Task objective: Using the records below, find how many lines hold the word "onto" and reply with only that number.

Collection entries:

[Start of section]

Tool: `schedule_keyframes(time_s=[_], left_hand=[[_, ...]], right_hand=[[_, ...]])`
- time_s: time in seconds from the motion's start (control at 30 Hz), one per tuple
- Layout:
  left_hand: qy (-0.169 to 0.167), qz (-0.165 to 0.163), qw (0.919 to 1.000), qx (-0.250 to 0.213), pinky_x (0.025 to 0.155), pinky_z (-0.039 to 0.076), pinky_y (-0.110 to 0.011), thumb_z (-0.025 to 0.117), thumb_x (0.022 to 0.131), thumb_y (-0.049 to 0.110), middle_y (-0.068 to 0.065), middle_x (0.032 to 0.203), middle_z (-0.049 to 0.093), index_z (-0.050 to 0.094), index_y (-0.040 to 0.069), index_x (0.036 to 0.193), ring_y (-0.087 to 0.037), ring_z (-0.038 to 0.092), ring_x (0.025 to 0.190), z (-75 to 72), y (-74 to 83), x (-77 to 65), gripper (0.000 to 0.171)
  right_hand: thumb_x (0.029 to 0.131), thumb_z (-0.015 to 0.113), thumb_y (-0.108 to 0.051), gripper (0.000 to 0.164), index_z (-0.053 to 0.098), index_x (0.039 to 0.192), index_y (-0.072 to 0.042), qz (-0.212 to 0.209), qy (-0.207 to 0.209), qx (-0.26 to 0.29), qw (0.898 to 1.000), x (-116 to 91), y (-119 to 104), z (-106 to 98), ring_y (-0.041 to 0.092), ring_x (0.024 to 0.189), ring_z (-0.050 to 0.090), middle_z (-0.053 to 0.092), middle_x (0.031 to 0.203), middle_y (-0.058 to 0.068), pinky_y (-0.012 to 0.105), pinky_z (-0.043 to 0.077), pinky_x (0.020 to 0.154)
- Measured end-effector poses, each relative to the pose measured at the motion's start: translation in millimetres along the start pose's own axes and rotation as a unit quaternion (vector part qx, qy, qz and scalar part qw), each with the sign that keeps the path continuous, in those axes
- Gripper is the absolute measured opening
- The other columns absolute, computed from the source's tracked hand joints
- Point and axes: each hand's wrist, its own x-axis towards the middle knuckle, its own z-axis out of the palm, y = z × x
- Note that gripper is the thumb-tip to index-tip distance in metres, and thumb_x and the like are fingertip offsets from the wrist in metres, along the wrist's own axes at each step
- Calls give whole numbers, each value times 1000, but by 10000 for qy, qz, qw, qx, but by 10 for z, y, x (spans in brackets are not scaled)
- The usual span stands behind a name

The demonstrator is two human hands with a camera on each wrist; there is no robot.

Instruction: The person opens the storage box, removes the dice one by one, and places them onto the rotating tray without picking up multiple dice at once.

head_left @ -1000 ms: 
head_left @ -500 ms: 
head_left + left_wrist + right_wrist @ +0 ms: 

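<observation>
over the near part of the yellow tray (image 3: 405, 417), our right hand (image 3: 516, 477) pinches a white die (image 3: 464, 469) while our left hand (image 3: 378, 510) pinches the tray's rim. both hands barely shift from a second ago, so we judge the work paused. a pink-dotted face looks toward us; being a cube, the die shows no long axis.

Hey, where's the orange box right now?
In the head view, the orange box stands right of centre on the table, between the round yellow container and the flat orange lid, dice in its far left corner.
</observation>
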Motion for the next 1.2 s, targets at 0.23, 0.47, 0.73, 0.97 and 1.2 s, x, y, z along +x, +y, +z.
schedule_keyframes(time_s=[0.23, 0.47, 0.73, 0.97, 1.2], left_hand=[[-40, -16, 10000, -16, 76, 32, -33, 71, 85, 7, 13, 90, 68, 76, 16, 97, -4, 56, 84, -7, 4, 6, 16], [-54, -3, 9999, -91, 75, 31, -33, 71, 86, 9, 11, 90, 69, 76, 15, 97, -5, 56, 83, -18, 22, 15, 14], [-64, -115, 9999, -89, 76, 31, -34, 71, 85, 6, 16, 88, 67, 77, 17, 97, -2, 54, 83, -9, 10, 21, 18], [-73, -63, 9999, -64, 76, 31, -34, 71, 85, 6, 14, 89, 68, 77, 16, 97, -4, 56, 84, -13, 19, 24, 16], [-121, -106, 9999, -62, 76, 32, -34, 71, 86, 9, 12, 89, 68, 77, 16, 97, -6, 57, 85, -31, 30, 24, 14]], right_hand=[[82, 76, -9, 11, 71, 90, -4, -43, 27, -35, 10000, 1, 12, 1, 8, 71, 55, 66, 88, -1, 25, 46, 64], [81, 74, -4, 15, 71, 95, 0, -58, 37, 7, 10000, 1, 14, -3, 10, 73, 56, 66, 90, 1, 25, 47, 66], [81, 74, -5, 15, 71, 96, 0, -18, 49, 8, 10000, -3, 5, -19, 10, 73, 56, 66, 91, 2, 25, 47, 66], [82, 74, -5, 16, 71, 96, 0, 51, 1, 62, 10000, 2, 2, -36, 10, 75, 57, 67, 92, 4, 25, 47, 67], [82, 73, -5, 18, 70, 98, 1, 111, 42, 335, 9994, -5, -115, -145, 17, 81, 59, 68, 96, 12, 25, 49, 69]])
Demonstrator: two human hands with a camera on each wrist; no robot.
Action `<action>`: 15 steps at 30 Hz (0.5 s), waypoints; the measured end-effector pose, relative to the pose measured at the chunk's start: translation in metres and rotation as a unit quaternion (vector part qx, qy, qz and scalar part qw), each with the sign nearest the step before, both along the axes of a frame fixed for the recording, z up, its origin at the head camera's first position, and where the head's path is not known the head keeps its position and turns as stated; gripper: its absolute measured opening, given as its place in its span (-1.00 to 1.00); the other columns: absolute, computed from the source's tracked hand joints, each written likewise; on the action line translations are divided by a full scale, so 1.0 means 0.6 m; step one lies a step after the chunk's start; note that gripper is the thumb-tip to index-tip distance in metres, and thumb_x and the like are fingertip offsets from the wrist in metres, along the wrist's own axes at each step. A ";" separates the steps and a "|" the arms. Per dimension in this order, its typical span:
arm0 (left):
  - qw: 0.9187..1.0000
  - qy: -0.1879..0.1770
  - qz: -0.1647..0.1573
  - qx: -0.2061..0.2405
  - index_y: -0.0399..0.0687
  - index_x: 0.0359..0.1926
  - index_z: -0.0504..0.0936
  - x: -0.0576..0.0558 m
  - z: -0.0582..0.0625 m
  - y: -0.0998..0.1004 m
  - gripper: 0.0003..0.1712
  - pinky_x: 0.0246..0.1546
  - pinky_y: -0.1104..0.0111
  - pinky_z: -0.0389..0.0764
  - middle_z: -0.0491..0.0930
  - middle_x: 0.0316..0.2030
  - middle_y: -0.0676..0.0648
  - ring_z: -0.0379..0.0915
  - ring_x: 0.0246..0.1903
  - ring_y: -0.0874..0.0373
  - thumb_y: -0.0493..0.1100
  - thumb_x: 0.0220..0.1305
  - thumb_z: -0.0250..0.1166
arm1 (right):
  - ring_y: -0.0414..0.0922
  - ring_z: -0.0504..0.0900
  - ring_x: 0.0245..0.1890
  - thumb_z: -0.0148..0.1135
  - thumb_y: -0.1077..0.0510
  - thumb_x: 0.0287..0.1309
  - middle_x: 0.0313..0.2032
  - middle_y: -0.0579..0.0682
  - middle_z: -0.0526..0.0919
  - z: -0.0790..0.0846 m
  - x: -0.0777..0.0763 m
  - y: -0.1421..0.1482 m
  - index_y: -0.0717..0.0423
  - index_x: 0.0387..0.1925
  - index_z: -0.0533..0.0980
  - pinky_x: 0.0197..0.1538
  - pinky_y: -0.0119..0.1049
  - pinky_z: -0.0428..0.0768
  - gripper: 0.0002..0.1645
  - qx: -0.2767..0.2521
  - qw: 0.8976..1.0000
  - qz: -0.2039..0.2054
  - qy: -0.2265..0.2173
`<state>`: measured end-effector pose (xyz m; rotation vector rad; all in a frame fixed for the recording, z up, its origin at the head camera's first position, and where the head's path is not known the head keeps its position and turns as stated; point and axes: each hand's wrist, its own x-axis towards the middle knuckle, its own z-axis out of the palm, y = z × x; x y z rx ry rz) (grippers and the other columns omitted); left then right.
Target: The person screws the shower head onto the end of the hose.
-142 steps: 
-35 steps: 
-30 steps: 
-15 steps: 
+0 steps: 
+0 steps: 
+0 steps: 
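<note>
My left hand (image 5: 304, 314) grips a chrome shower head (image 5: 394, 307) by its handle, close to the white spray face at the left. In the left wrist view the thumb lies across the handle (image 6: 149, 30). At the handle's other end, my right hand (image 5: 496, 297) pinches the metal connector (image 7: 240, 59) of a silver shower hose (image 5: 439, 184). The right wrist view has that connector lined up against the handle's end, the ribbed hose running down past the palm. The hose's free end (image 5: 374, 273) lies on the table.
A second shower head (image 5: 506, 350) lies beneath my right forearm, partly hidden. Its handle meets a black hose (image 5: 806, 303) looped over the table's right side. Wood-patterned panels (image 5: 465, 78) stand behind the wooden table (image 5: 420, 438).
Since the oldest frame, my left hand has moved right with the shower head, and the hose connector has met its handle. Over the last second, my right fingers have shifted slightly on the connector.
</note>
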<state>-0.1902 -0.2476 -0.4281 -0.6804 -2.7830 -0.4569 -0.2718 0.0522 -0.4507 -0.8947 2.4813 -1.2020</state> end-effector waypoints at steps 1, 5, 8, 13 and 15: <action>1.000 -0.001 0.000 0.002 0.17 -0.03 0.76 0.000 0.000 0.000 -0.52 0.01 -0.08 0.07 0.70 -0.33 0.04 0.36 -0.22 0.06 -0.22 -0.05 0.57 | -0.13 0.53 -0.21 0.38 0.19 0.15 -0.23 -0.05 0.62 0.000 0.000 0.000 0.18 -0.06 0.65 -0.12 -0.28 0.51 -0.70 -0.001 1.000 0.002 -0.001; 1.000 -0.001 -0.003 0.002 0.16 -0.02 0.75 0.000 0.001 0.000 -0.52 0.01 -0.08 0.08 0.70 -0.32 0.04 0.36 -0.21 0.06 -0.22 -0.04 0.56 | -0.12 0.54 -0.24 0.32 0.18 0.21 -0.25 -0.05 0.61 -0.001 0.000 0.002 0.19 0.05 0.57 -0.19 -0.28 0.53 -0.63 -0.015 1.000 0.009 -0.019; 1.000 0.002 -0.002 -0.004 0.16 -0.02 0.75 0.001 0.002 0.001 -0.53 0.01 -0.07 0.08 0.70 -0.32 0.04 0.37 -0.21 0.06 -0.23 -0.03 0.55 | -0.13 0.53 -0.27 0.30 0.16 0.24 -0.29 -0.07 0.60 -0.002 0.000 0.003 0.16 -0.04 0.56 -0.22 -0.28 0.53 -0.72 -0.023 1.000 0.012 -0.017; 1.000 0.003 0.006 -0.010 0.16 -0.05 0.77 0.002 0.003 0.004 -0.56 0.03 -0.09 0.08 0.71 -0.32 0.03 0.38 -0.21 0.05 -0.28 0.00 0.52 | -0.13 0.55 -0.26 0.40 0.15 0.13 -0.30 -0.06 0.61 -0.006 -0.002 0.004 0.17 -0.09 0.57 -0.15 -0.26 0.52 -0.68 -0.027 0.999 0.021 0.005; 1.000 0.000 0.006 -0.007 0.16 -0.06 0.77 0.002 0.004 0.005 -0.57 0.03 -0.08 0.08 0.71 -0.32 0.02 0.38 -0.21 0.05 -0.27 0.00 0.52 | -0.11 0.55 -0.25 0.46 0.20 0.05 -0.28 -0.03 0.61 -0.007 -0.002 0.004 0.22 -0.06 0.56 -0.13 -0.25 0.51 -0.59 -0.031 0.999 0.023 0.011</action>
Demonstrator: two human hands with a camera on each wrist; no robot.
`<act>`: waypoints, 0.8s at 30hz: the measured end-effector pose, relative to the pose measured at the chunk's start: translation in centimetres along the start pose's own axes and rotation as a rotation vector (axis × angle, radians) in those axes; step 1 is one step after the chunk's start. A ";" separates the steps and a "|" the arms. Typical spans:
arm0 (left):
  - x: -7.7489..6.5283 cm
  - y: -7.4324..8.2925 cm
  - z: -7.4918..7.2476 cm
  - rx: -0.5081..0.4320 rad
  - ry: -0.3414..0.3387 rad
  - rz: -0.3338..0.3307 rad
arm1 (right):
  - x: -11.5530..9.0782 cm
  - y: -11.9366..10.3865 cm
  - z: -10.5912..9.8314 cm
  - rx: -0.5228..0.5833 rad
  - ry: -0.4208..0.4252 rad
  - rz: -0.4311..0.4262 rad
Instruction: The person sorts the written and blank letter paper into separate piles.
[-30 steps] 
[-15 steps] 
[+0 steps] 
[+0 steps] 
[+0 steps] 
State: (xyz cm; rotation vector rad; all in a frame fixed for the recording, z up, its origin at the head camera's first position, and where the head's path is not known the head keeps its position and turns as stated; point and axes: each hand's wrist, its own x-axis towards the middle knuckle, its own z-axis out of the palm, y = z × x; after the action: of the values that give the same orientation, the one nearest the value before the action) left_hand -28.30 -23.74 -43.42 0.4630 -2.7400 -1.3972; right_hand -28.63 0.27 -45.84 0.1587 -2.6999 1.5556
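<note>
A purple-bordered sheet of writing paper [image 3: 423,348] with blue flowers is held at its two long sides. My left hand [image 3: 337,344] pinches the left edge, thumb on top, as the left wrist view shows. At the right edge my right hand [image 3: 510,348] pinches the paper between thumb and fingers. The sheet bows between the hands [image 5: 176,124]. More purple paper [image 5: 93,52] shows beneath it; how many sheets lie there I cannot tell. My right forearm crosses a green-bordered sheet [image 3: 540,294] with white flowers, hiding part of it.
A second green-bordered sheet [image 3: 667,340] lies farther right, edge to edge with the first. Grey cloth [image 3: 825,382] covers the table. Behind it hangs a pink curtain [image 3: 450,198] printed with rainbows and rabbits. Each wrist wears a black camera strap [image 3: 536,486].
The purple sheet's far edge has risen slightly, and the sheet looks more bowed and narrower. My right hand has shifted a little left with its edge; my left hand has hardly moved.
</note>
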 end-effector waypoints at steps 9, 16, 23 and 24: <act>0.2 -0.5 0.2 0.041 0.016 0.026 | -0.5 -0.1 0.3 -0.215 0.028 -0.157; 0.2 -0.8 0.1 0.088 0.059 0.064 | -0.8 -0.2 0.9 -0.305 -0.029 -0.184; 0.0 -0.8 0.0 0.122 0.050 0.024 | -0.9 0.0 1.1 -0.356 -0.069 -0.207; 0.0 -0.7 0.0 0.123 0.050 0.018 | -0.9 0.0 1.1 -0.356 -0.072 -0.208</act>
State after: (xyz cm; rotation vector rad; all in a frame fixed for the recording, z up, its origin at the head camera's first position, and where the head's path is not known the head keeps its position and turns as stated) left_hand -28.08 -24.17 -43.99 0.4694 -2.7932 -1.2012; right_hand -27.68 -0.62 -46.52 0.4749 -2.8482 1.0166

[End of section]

Task solution: 2